The specific question in California v. Texas has to do with a really stupid decision made by Congress (and the soon-to-be evicted current occupant of the White House) in 2017. That's when the penalty in the ACA for failing to acquire health insurance was reduced to zero. Why is that stupid? Because if you don't require healthy people to buy health insurance, then only sick people will volunteer to acquire coverage and premiums must soar in order to meet the resulting costs. Or something else has to give.
What the justices must now decide is whether this decision to zero out the "no coverage" penalty should have the effect of rendering the entire ACA null and void. The amici -- along with the states of California, Colorado, Connecticut, Delaware, Hawaii, Illinois, Iowa, Massachusetts, Michigan, Minnesota, Nevada, New Jersey, New York, North Carolina, Oregon, Rhode Island, Vermont, Virginia, and Washington (but not, alas, New Hampshire) plus the District of Columbia and Kentucky Governor Andy Beshear -- persuasively argue that the high court should not do what Congress explicitly declined to do in 2017 and a bunch of other times as well: repeal the Affordable Care Act altogether.

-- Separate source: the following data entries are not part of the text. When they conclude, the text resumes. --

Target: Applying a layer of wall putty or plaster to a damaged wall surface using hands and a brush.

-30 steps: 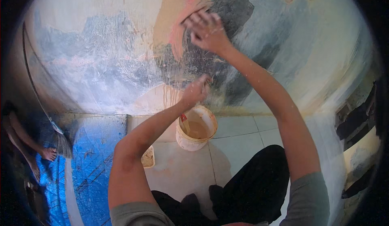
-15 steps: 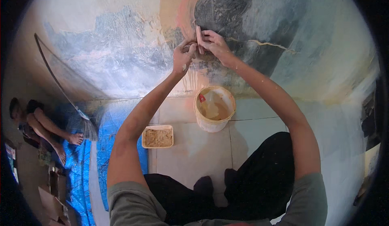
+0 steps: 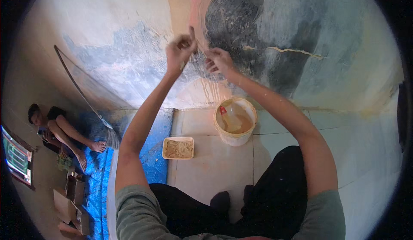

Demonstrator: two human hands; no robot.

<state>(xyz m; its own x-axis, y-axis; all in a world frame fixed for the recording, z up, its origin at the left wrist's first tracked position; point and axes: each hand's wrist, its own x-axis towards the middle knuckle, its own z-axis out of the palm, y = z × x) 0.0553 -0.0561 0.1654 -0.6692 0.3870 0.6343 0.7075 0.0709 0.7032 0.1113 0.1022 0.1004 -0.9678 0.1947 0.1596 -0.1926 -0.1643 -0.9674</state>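
Observation:
My left hand (image 3: 177, 55) is raised in front of the painted wall (image 3: 142, 72), its fingers closed on a thin, flat, brownish piece (image 3: 192, 37) that points upward. Motion blurs the piece, so its exact kind does not show. Just right of it and a little lower is my right hand (image 3: 220, 61), its fingers bent and smeared by motion. Whether that hand holds anything thin is unclear. A pale crack-like line (image 3: 297, 50) of filler runs across the dark paint to the right. Below the hands stands a round bucket (image 3: 237, 138) with cloudy liquid and a red-marked object inside.
A small rectangular tub (image 3: 178, 157) of beige paste sits on the tiled floor (image 3: 202, 175) left of the bucket. Blue sheeting (image 3: 157, 154) covers the floor at left. A broom (image 3: 81, 91) leans on the wall there, near a seated person (image 3: 64, 130) and cardboard boxes (image 3: 64, 205).
Both hands have moved apart, the left one up and leftward. The flat piece, earlier at my right hand, is now in my left. The view has shifted, showing more at the left.

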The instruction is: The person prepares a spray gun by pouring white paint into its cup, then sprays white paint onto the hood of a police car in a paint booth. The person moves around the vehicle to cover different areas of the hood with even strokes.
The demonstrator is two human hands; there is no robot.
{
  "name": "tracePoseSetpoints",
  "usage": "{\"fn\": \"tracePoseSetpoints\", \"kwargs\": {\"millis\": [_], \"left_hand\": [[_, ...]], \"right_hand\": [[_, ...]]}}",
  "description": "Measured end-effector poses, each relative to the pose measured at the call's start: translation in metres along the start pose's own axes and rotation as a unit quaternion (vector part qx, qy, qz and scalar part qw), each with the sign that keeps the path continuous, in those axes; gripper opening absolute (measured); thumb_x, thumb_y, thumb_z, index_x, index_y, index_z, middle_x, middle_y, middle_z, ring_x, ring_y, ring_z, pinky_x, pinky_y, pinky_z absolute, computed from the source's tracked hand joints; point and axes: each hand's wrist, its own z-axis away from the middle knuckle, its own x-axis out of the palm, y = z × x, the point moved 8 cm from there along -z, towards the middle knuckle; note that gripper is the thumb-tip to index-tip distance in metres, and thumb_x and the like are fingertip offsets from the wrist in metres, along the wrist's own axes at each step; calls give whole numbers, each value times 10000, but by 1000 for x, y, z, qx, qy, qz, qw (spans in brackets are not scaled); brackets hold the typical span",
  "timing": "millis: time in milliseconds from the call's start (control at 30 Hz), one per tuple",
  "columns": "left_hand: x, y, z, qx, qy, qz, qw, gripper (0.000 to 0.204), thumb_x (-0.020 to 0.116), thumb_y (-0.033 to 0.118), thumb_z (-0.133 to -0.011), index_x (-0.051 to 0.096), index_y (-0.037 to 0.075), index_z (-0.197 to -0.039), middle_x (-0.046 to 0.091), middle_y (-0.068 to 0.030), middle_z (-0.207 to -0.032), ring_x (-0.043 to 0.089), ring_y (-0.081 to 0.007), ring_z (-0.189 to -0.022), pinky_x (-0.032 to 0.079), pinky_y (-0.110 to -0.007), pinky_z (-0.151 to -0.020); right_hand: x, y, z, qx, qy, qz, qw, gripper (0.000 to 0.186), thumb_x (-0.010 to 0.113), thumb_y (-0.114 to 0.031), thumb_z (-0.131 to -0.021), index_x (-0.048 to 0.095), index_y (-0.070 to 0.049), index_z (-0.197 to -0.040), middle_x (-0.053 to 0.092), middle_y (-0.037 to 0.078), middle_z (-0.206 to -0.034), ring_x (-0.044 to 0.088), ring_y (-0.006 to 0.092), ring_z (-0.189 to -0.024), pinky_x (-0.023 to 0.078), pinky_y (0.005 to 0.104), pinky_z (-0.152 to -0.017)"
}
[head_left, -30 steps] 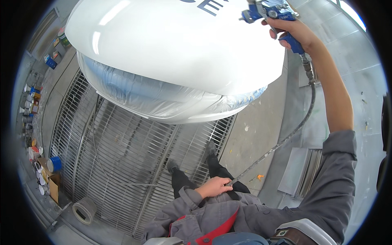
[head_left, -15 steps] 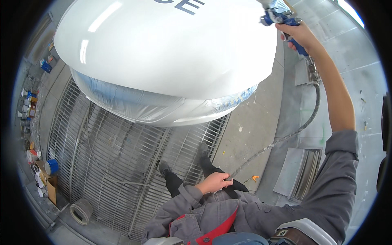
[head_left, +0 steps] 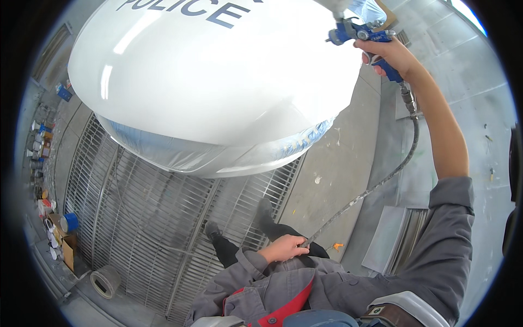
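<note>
My right hand (head_left: 388, 54) is raised at the upper right and grips a blue spray gun (head_left: 364, 35), its nozzle pointing left over the edge of a large glossy white car panel (head_left: 218, 87) with dark lettering. A grey air hose (head_left: 381, 182) hangs from the gun's handle and curves down to my left hand (head_left: 285, 248), which holds it closed at my waist. Clear plastic masking film (head_left: 180, 155) hangs under the panel's near edge.
A metal floor grate (head_left: 152, 229) runs under the panel; my black shoes (head_left: 239, 229) stand on it. Several paint cans and tubs (head_left: 46, 163) line the left wall, with a tape roll (head_left: 106, 280) on the floor. Grey panels (head_left: 395, 240) lie at right.
My right hand has carried the spray gun leftward over the panel's edge. My view has shifted so the panel sits lower and its lettering shows. The left hand keeps the hose.
</note>
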Motion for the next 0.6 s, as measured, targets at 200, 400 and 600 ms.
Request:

The justices will likely go along with that, even though the political and personal preferences of a majority of the learned nine now unmistakably align with those of politicians who have dedicated themselves to ACA repeal. For all of the current controversy about the Court, social scientists have observed that SCOTUS jurisprudence tends to be not radical but, rather, a lagging indicator of majority sentiment among the U.S. population. And, as the amici have cogently demonstrated, the vast majority of Americans would suffer palpably, arguably even horribly, if the Affordable Care Act were voided by fiat.
I'm betting $300,000 on a good outcome.
Above: Baby Rose in December 2001, pre-diagnoses. Below: Baby Rose a few months later, post-diagnosis.